─── Data below ───
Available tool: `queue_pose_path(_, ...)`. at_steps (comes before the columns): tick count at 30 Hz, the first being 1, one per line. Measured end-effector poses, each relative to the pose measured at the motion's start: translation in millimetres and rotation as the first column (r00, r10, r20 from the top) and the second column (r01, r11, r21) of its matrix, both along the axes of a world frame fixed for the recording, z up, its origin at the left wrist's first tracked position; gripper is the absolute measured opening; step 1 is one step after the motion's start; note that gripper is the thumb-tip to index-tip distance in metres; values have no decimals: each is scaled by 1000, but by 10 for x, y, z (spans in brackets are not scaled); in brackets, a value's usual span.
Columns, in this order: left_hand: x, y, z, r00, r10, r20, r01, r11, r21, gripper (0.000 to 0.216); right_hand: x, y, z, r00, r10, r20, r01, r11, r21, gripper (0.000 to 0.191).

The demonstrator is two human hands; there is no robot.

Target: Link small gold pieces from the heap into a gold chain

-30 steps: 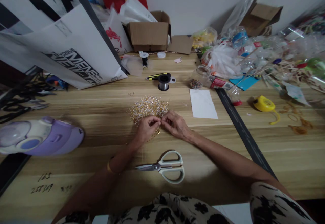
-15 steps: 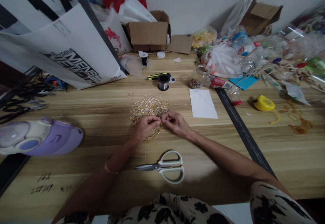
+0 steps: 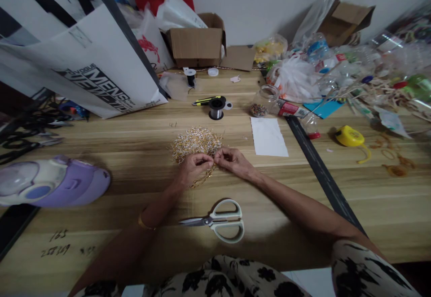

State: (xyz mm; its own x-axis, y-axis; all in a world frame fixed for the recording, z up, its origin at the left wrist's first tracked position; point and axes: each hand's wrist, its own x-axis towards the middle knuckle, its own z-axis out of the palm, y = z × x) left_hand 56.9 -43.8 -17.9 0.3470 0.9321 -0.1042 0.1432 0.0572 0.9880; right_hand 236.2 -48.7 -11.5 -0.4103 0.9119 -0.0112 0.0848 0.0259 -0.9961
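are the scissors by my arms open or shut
Shut. The white-handled steel scissors lie flat on the wooden table, blades together in one point, handle loops side by side.

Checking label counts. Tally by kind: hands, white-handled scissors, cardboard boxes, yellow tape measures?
Hands: 2, left hand and right hand, both pinching the gold bead cluster
White-handled scissors: 1
Cardboard boxes: 2, cardboard box by the bags, cardboard box at far right
Yellow tape measure: 1
Total: 6

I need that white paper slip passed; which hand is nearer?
Right. The right hand sits just left of the white paper slip; the left hand is farther left, on the gold beadwork.
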Motion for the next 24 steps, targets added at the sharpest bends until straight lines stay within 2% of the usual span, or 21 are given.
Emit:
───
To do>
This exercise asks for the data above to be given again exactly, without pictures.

Output>
Available tool: `queue_pose_path(_, ...)`. at_steps (comes before the columns): tick count at 30 Hz, the first being 1, one per line. Measured end-effector poses, each relative to the pose measured at the motion's start: translation in millimetres and rotation as the first column (r00, r10, r20 from the top) and the second column (r01, r11, r21) of its matrix, both along the axes of a world frame fixed for the recording, z up, its origin at the left wrist's first tracked position; gripper is the absolute measured opening; step 1 is one step after the motion's start; note that gripper is the thumb-tip to index-tip distance in metres; values have no decimals: each is scaled by 1000, but by 10 for x, y, z (spans in brackets are not scaled); in brackets, a value's usual span.
Columns, in this order: left_hand: x, y, z, r00, r10, r20, r01, r11, r21, gripper (0.000 to 0.216); right_hand: x, y, z, r00, r10, r20, r01, r11, r21, gripper (0.000 to 0.191).

The demonstrator is two human hands; there is no robot.

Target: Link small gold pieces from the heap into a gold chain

-30 steps: 
-15 steps: 
+0 steps: 

State: (xyz mm; its own x-axis, y-axis; all in a world frame fixed for the recording, z up, its origin at the left wrist's first tracked position; point and axes: each hand's wrist, its own x-axis towards the middle knuckle, its own z-axis out of the palm, y = z × x) left_hand 56.9 -43.8 -17.9 0.3470 0.9321 -0.1042 0.1432 0.0572 0.9880; right_hand 236.2 -48.7 -11.5 -0.4103 0.9119 -0.0112 0.0848 0.0259 -0.9961
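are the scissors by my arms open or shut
Shut. The white-handled steel scissors lie flat on the wooden table, blades together in one point, handle loops side by side.

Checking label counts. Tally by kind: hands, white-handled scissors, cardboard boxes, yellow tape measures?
Hands: 2, left hand and right hand, both pinching the gold bead cluster
White-handled scissors: 1
Cardboard boxes: 2, cardboard box by the bags, cardboard box at far right
Yellow tape measure: 1
Total: 6

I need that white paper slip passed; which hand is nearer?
Right. The right hand sits just left of the white paper slip; the left hand is farther left, on the gold beadwork.
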Motion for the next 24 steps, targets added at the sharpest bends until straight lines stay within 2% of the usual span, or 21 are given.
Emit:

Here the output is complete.